**TASK STATEMENT:**
The whole listing below should be retyped exactly, without any images.

________________

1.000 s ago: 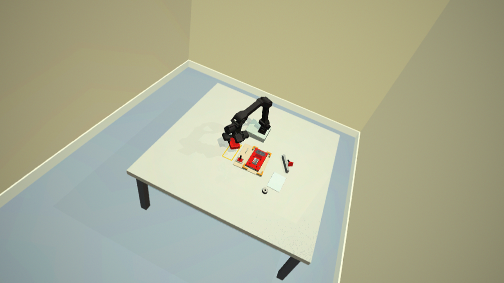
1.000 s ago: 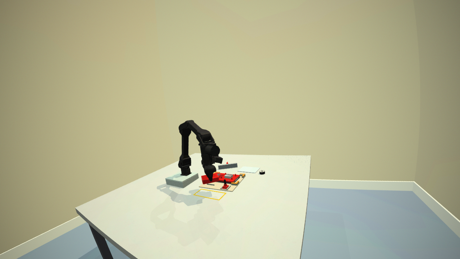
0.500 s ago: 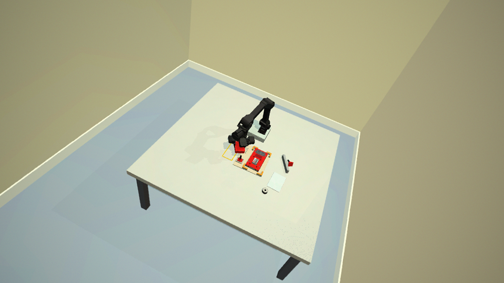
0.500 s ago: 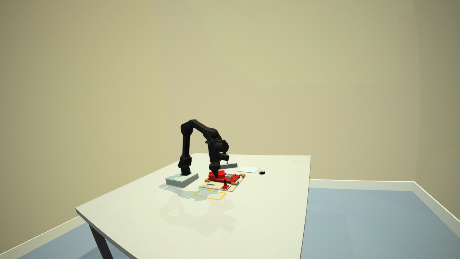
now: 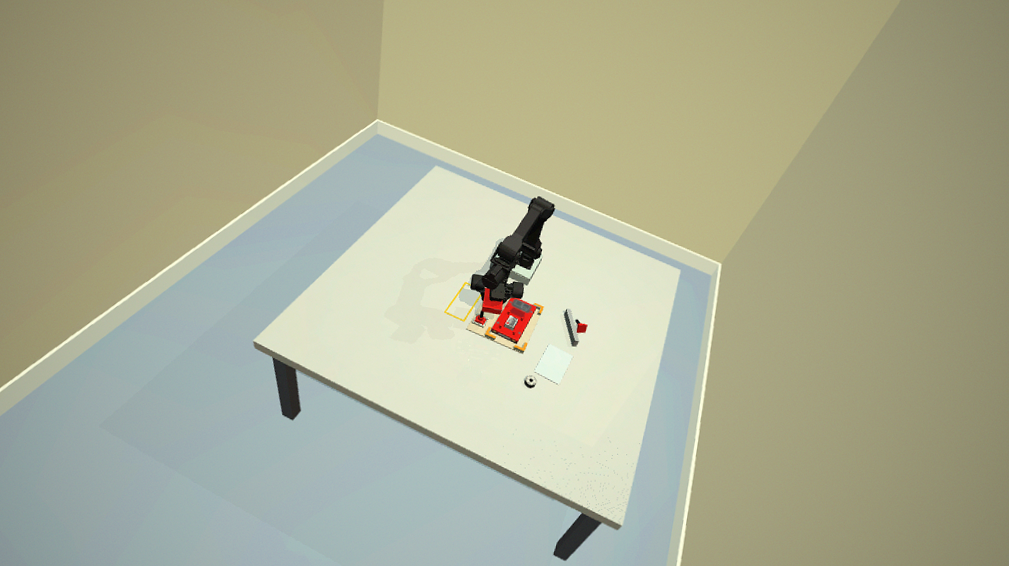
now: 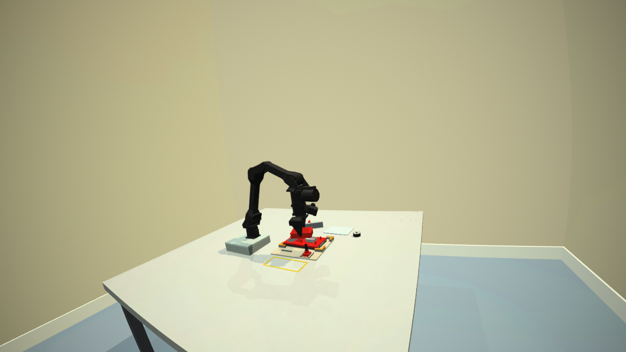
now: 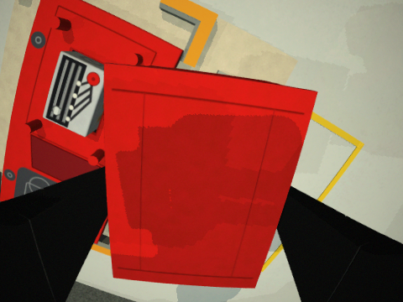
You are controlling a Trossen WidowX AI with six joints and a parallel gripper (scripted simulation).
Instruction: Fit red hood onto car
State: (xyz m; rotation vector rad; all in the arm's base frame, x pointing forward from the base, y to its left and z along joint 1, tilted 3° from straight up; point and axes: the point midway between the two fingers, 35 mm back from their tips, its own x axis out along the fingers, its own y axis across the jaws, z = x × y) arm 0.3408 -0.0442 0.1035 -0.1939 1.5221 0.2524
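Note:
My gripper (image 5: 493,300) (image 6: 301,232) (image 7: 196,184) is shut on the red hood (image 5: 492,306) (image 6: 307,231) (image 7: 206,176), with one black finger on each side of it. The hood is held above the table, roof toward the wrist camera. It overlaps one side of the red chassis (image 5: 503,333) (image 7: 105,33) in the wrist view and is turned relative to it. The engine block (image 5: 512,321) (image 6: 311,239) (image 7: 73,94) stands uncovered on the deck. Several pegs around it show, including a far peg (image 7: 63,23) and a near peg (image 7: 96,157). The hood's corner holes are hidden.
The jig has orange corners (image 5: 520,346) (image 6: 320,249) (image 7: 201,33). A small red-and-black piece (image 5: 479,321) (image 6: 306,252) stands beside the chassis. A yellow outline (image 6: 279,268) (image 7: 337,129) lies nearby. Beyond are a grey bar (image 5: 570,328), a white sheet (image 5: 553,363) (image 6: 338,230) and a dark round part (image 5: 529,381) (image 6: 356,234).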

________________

**RESULT FOR THIS TASK:**
1.000 s ago: 
1.000 s ago: 
0.500 s ago: 
0.500 s ago: 
now: 
now: 
now: 
You are controlling a Trossen WidowX AI with six joints and a parallel gripper (scripted simulation).
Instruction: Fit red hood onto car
State: (xyz m; rotation vector rad; all in the arm's base frame, x pointing forward from the base, y to its left and z along joint 1, tilted 3° from straight up; point and axes: the point midway between the two fingers, 35 mm back from their tips, its own x axis out along the fingers, its own y axis across the jaws, z = x × y) arm 0.3408 -0.0442 0.1035 -0.1939 1.5221 0.2524
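Note:
My gripper (image 5: 493,300) (image 6: 301,232) (image 7: 196,184) is shut on the red hood (image 5: 492,306) (image 6: 307,231) (image 7: 206,176), with one black finger on each side of it. The hood is held above the table, roof toward the wrist camera. It overlaps one side of the red chassis (image 5: 503,333) (image 7: 105,33) in the wrist view and is turned relative to it. The engine block (image 5: 512,321) (image 6: 311,239) (image 7: 73,94) stands uncovered on the deck. Several pegs around it show, including a far peg (image 7: 63,23) and a near peg (image 7: 96,157). The hood's corner holes are hidden.
The jig has orange corners (image 5: 520,346) (image 6: 320,249) (image 7: 201,33). A small red-and-black piece (image 5: 479,321) (image 6: 306,252) stands beside the chassis. A yellow outline (image 6: 279,268) (image 7: 337,129) lies nearby. Beyond are a grey bar (image 5: 570,328), a white sheet (image 5: 553,363) (image 6: 338,230) and a dark round part (image 5: 529,381) (image 6: 356,234).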

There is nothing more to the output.